Singapore

Average wealth of S’poreans, including assets, the highest in Asia: Credit Suisse

Average wealth of S’poreans, including assets, the highest in Asia: Credit Suisse
TODAY file photo
Published: 10:45 PM, November 22, 2016
Updated: 10:45 PM, November 22, 2016

SINGAPORE — Despite a slowing economy and uncertain labour market, Singapore’s adult population has an average wealth of about US$276,885 (S$395,000) per person — up 1.4 per cent compared with the middle of last year, an annual wealth report by the Credit Suisse Research Institute found.

The Global Wealth Report ranked the Republic top in Asia and seventh globally among major economies.

Personal wealth per adult in Singapore is forecast to rise 2.2 per cent per annum to reach US$309,000 in 2021, the study added. It also noted that Singapore’s personal wealth per adult was “well ahead” of Hong Kong, which had US$185,281 average wealth per adult and was ranked above Singapore in 2000.

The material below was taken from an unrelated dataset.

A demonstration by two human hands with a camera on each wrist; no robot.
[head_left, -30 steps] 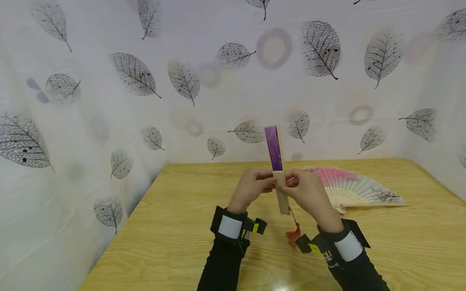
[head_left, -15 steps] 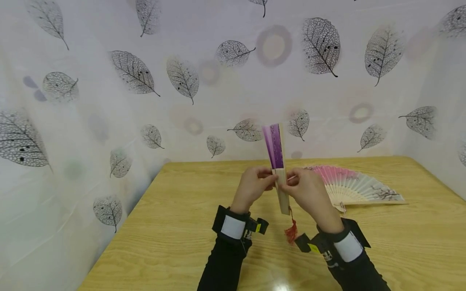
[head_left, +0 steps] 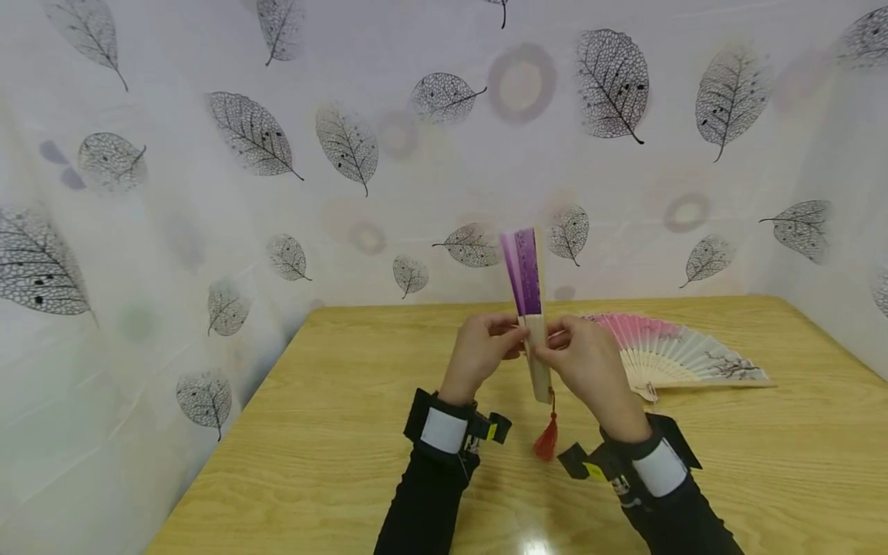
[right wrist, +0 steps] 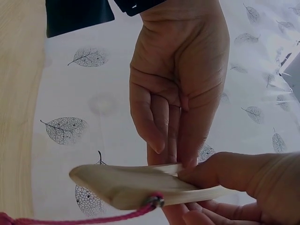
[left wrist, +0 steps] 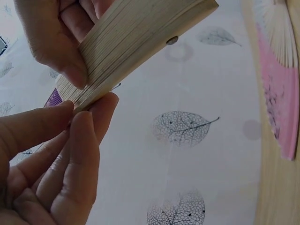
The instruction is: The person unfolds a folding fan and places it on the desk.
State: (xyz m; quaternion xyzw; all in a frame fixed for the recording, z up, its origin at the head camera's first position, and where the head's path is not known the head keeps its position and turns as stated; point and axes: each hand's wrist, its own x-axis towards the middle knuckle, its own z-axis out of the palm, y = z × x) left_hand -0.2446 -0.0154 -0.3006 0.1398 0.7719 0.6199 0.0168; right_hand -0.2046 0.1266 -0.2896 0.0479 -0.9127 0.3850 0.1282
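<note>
A purple folding fan (head_left: 529, 274) with pale wooden ribs stands nearly upright between both hands, its cloth end up and slightly spread. My left hand (head_left: 480, 351) pinches its left edge between thumb and fingers, seen closer in the left wrist view, where the stacked ribs (left wrist: 126, 42) show. From the other side my right hand (head_left: 584, 366) grips the ribs, thumb in front. In the right wrist view a gap shows between the outer rib and the others near the right thumb (right wrist: 220, 171). A red tassel (head_left: 546, 439) hangs from the fan's lower end.
A pink and white folding fan (head_left: 687, 354) lies spread on the wooden table (head_left: 291, 447), behind and to the right of my right hand. A white curtain (head_left: 416, 177) with leaf prints hangs behind and to the left of the table.
The purple fan's left edge has come apart from the rest, showing a lighter strip of cloth. The tassel has swung left and hangs below the fan. Both hands keep their hold.
</note>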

Financial assets — which include items such as currency, deposits and equities — accounted for more than half of the average wealth per adult in Singapore at US$180,414. Non-financial wealth, including assets such as housing, accounted for US$151,239. The average debt was US$54,768, or 17 per cent of total assets, moderate for a high-wealth country, the report said.

In terms of median wealth per adult, Singapore was placed ninth globally with US$101,000 — behind countries such as Switzerland (US$244,000), Australia (US$163,000), New Zealand (US$136,000) and Japan (US$120,000). The report noted that ranking by median wealth per adult “favours countries with lower levels of wealth inequality”.

The report found that wealth distribution in Singapore is “moderately unequal”: 18 per cent of its adult population has wealth below US$10,000, compared with 73 per cent globally. Half of its adults has wealth above US$100,000, compared with 21 per cent in 2000. Correspondingly, those with wealth below US$100,000 have declined from 79 per cent to 50 per cent over the same period.

On Monday, Prime Minister Lee Hsien Loong spoke about the distribution of wealth during an interview with the Singapore media to wrap up the Asia-Pacific Economic Cooperation Economic Leaders’ Meeting held in Peru. Mr Lee said Singapore’s emphasis is on giving people the skills to help them in the new economy, and giving those who are not doing well an extra leg-up. “If you’re in Singapore, not everybody is equally well off, but even if you’re not well off, you’re not badly off,” Mr Lee had said.

CIMB Private Banking economist Song Seng Wun said that Singapore’s government is very particular about making sure that, while the country is not the cheapest place to live in and while there are many wealthy individuals here, the middle- to lower-income groups are not left behind.

“The thing about the policies here are that they are very targeted. Not many countries can do that,” he added. “Recent years have seen policies targeting those at the higher end to give back more, whereas for the lower income, policies are deliberately targeted at household type.”

In its seventh year, the Global Wealth Report was compiled from data on the wealth holdings of 4.8 billion adults across more than 200 countries. It used data from household balance sheet, publicly available data on distribution of wealth as well as information from Forbes magazine’s rich lists.

In the latest report, Switzerland retained first place, with an average wealth per adult of US$562,000, down 4.5 per cent compared with the same period last year.

Australia (US$376,000) and the United States (US$345,000) came in second and third, respectively. Norway (US$312,000) and New Zealand (US$299,000) rounded up the top five.

Average wealth per adult in the United Kingdom tumbled more than 10 per cent to US$289,000. The UK was ranked sixth, one place ahead of Singapore. The report found that the UK is US$1.5 trillion poorer in dollar terms due to the fall in the pound since the vote to leave the European Union.

It also highlighted the growth of wealth in emerging economies since 2000. Back then, these economies accounted for a mere 12 per cent of global wealth. However, they have contributed nearly 25 per cent towards global growth since.

“Today, emerging nations are home to 18 per cent of the world’s ultra-high net-worth population. China alone accounts for 9 per cent of the top decile of global wealth holders, which is well above France, Germany, Italy, and the United Kingdom.”